【感想】”Hilma af Klint & Piet Mondrian: Forms of Life”(テート・モダン)
少し規模が小さめな展覧会ではあったけれど、新しい発見がある展覧会でした。
そもそも「Hilma af Klintという名前には聞き覚えがないな…でもMondrianは教科書か何かで見たことあるな…なんとなくポスターの絵には惹かれるし観に行ってみるか」というノリで行ったので、新しい発見ばかりだったのも当たり前です。
Hilma af Klint と Piet Mondrian という、お互い会ったことがあるわけでもないアーティストたちを一緒に取り上げたこの展覧会。ふたりの共通点となっていたのは、抽象画の可能性を広げたことでした。特に、X線撮影や顕微鏡といった新しい技術が「人間が認識するもの」に疑問を投げかけ始めた時代において、植物などの「自然」から着想を得て、アートとあらゆる生命体とのつながりを表現できるような抽象的な表現方法をつくっていこうとしていたとのこと。

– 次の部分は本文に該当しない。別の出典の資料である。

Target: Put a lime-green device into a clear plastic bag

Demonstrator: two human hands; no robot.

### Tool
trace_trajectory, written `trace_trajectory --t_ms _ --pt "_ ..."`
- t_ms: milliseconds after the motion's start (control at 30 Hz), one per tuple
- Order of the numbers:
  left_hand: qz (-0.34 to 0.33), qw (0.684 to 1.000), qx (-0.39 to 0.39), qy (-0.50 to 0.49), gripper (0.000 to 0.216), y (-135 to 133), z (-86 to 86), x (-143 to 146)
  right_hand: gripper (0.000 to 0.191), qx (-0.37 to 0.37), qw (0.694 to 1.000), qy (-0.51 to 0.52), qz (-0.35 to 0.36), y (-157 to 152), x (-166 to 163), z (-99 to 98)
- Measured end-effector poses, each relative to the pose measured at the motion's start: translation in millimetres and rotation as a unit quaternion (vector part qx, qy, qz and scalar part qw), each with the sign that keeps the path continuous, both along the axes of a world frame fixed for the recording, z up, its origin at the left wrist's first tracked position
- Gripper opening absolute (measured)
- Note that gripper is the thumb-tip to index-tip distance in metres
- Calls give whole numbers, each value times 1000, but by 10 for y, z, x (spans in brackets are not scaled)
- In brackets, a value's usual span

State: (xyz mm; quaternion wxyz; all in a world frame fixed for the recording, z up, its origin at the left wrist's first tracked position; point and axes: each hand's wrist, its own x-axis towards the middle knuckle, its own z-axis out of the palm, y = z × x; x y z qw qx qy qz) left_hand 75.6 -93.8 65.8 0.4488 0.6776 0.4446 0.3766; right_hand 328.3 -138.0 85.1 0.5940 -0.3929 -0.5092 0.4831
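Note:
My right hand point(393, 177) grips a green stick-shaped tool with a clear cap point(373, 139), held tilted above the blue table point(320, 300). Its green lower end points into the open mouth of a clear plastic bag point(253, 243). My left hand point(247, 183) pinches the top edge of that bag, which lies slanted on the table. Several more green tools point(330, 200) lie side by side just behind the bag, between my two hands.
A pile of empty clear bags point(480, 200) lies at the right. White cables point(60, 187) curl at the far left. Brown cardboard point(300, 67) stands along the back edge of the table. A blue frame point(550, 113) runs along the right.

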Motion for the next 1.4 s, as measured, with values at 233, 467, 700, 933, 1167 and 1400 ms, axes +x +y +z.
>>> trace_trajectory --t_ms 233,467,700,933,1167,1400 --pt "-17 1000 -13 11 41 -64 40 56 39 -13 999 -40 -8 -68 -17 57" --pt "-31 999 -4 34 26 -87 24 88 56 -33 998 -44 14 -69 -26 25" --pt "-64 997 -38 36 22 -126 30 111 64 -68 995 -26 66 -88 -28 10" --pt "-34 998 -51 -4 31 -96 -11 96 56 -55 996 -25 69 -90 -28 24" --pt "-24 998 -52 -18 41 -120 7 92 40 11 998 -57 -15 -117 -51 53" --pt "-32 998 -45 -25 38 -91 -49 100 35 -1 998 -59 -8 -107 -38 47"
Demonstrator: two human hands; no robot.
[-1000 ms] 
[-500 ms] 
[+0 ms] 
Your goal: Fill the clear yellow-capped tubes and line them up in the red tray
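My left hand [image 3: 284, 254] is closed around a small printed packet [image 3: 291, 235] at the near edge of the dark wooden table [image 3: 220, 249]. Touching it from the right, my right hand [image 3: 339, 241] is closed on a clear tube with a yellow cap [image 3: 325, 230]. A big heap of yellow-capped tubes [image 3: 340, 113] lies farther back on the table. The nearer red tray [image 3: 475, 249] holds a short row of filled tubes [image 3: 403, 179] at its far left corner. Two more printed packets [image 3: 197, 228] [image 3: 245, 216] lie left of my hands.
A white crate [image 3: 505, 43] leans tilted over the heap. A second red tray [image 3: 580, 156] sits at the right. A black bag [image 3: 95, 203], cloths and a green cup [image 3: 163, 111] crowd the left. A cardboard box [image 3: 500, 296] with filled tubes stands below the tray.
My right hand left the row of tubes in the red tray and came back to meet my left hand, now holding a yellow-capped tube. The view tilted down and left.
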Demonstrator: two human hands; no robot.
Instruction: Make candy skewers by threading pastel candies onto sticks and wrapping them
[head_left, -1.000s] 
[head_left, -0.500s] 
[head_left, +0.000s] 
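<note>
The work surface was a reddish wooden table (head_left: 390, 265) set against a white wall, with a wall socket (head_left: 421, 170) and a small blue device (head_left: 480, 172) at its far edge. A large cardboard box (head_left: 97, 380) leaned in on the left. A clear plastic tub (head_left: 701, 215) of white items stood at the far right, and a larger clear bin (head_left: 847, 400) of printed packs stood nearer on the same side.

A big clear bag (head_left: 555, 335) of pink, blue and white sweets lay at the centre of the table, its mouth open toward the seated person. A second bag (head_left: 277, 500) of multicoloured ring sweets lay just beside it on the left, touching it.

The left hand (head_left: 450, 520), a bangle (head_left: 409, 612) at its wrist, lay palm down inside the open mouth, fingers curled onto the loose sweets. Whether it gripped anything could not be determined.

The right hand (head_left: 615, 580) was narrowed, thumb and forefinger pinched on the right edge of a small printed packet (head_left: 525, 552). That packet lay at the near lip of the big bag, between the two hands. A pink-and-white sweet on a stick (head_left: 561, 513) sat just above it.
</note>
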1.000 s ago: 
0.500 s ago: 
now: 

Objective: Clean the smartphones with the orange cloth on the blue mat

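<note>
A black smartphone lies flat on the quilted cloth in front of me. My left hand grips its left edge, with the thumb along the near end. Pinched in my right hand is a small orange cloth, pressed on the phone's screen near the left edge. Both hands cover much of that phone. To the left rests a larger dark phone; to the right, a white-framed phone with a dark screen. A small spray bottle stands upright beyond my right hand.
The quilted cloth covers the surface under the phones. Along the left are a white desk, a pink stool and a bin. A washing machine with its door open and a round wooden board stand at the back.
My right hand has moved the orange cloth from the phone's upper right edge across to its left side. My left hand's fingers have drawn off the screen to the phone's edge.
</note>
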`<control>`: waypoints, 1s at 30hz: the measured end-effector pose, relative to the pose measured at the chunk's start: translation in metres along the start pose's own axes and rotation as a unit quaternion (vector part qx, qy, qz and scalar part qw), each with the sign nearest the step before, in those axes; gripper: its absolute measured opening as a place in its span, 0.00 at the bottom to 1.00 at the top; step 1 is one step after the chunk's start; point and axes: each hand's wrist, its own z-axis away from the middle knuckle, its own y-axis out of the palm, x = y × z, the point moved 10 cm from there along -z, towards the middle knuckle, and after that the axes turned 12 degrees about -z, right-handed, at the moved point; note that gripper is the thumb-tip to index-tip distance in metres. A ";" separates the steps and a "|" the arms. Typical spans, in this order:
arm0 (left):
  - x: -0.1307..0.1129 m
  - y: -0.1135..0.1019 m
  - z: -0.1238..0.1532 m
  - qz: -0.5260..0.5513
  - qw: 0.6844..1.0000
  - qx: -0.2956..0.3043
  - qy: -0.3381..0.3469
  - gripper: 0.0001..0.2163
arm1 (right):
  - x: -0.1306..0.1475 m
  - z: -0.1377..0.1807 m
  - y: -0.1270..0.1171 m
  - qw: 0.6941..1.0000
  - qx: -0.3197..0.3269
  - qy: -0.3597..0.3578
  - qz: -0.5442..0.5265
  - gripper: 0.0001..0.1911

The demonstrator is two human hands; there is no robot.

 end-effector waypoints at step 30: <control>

*展覧会のガイド参照:https://www.tate.org.uk/whats-on/tate-modern/hilma-af-klint-piet-mondrian/exhibition-guide
とても個人的な(しかも所謂食わず嫌いな形での)印象では、抽象画は自分には難しすぎる、と思っていたので、一度こうして抽象画を扱う展覧会を観て、その背景にある考え、抽象画までたどり着いた足跡などを知ることができて良かったと思います。
ここからは展覧会を歩きながら考えた感想です。
秩序ある混沌
特にお気に入りだった部屋は “metamorphosis(変態)” のテーマでキュレーションされた部屋。主に植物の絵が展示されているところで、両アーティストの絵がリアリスティックなものから抽象的なものへと変化しながら、 microcosm(小宇宙)と macrocosm(大宇宙)の類似点を明らかにしていこうとしていた、という足跡がたどられていました。
そんな展示を観ながら思い出したのが、友達と数日前にしていた、人間は秩序ある混沌が好きだという話。その友達曰く、人間は秩序ある混沌が好きであり、人間が自然のものに惹かれるのは、木や花からは秩序ある混沌が感じられるかららしい(真偽は未確認)。
植物の絵を観ながらこの話を思い出しつつ、確かに顕微鏡で見る植物の細胞も木の枝の広がり方も「秩序ある混沌」という説明がしっくりくる模様だと言えるし、それでいてその模様を見るのは自分は好きだなぁと感じる、と思ったところでした。
Neo-plastic art… プラスチック?
(こちらは感想というより忘備録)
Mondrian 展示の説明を見ている中で引っかかったのが、”neo-plastic art” “neo-plasticim” というワード。…プラスチックってペットボトルとかのあれ?さすがに違うよね?
調べたら、日本語では「新造形主義」というようで、
なるほど、新しい言葉を覚えました。
ちなみに
テートの美術館の展覧会は、Tate collective にサインアップすることで全て£5で入場することが出来るようになります。26歳までの特典。イギリスはところどころで若者に優しいです。